Aim of the task → In the records below, find the line containing "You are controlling" and the line containing "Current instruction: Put"; please repeat exactly the lines from one to the other, both included, and nothing more.

Task data START

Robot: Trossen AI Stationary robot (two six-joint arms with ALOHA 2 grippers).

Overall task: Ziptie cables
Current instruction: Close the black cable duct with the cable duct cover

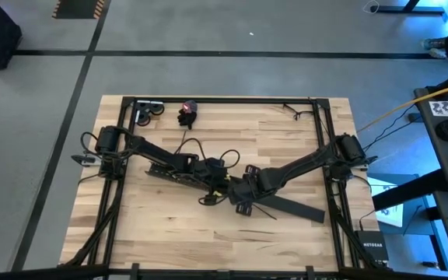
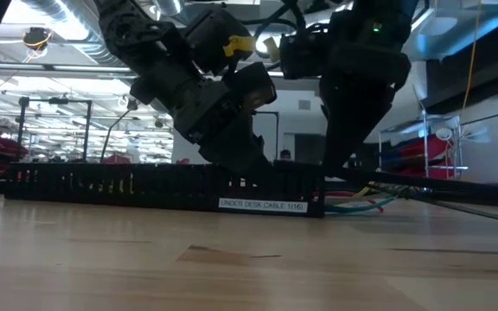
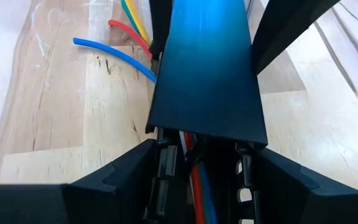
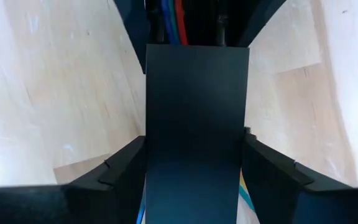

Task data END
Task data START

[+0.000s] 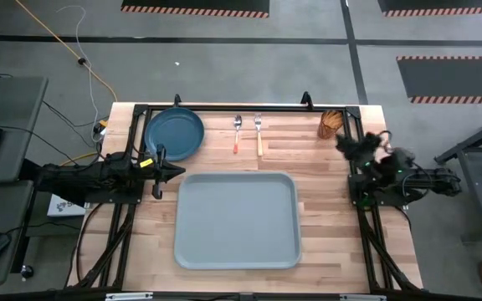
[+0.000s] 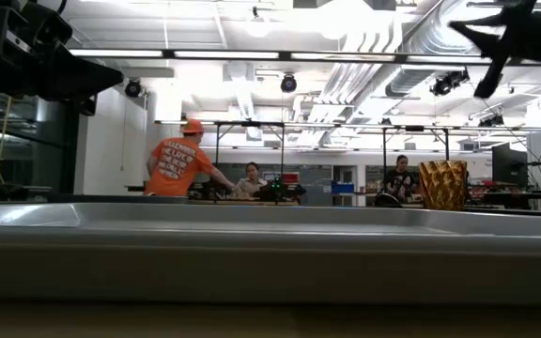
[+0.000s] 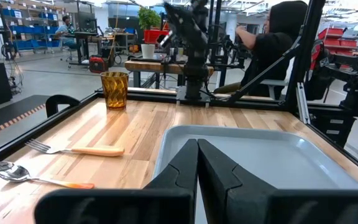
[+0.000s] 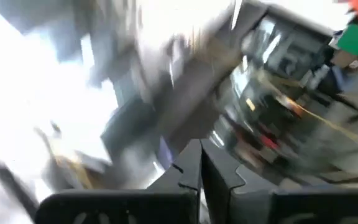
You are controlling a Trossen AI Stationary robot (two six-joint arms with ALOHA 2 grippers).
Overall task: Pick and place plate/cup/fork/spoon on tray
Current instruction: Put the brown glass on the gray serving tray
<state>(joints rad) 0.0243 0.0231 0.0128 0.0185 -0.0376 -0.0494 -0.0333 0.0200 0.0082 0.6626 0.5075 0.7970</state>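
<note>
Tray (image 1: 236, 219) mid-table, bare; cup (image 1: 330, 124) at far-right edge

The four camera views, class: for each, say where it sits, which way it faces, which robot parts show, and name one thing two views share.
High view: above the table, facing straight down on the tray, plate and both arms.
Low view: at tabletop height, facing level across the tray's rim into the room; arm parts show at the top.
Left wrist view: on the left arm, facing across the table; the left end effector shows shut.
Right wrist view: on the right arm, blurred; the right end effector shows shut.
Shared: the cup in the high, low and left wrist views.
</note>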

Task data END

Answer box →
You are controlling a Trossen AI Stationary robot (two six-joint arms with ALOHA 2 grippers).
Overall task: Pick and place plate/cup/fork/spoon on tray
Current instruction: Put the brown glass on the gray serving tray

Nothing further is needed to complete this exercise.